- _What is expected_: Please repeat the data below exactly, with the pictures removed.

- _Data section_:
►
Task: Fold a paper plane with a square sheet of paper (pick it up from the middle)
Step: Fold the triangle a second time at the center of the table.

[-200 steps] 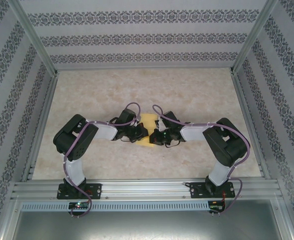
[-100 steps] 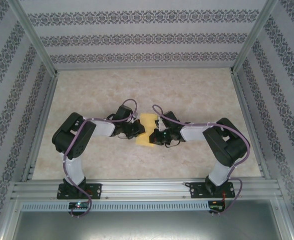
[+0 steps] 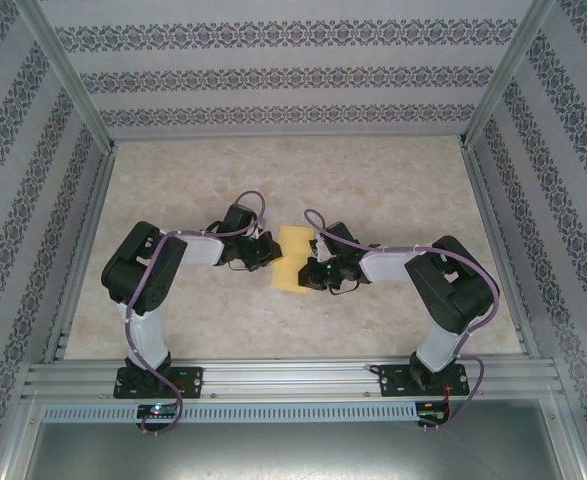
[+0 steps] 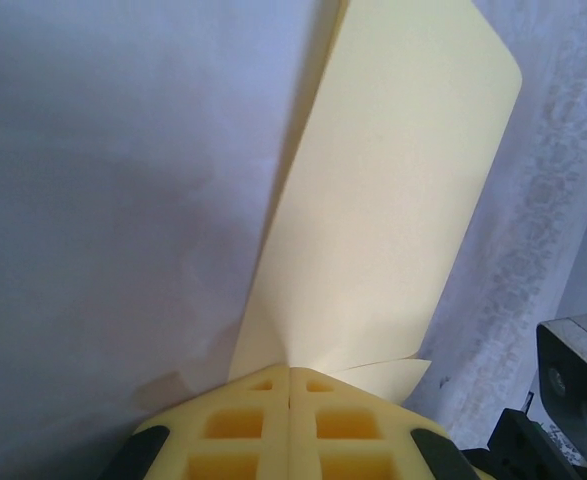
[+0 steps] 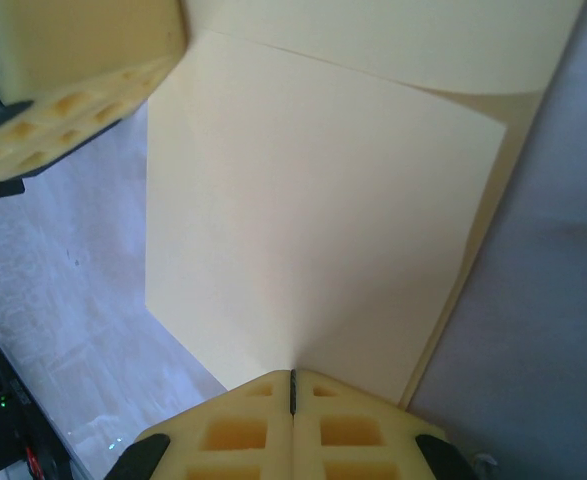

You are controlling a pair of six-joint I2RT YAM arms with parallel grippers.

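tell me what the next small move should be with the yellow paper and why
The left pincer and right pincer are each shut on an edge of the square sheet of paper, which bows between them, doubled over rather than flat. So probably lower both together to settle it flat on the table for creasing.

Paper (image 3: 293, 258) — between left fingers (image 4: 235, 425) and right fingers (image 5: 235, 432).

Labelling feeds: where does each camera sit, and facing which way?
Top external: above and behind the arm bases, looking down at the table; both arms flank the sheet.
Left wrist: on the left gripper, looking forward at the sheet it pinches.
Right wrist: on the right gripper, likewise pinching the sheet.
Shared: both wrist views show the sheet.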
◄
- _Final answer_:
Task: Fold a paper plane with a square sheet of paper (pick it up from the middle)
Step: Fold the triangle a second time at the center of the table.

[-200 steps] 
[-100 steps] 
[+0 steps] 
[+0 steps] 
[+0 steps] 

You are controlling a pair of six-joint I2RT YAM arms with parallel grippers.

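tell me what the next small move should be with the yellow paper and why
The left pincer and right pincer are each shut on an edge of the square sheet of paper, which bows between them, doubled over rather than flat. So probably lower both together to settle it flat on the table for creasing.

Paper (image 3: 293, 258) — between left fingers (image 4: 235, 425) and right fingers (image 5: 235, 432).

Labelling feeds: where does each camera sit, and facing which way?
Top external: above and behind the arm bases, looking down at the table; both arms flank the sheet.
Left wrist: on the left gripper, looking forward at the sheet it pinches.
Right wrist: on the right gripper, likewise pinching the sheet.
Shared: both wrist views show the sheet.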

The exercise is done, and nothing more is needed.